— Goal of the exercise —
Pictures aside, the data must be reproduced exactly.

— Recorded information —
=== Section Start ===
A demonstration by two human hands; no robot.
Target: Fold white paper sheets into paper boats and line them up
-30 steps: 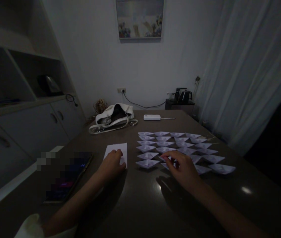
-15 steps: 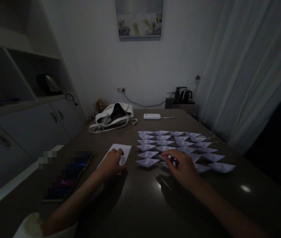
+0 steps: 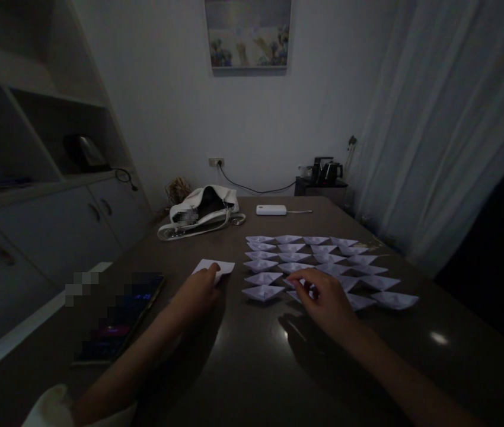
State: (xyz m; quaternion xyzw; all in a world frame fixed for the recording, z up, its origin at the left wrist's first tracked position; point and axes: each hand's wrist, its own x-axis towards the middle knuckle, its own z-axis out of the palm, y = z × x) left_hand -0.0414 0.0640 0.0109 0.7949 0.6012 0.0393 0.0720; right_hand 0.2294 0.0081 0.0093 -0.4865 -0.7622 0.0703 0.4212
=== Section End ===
— Result of the exercise —
A demonstration by two human hands; no robot.
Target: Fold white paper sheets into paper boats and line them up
-30 steps: 
-15 steps: 
+0 steps: 
State: (xyz m; quaternion xyzw; all in a world frame fixed for the recording, z up, its origin at the left wrist's first tracked position; point and axes: each hand's wrist, its own x-axis towards the middle knuckle, its own z-axis out of the palm, y = z × x) left_hand -0.0414 0.0640 0.0109 0.7949 0.6012 0.0393 0.0720; right_hand 0.2294 0.0081 0.0093 -0.4865 -0.7622 0.0703 0.4212

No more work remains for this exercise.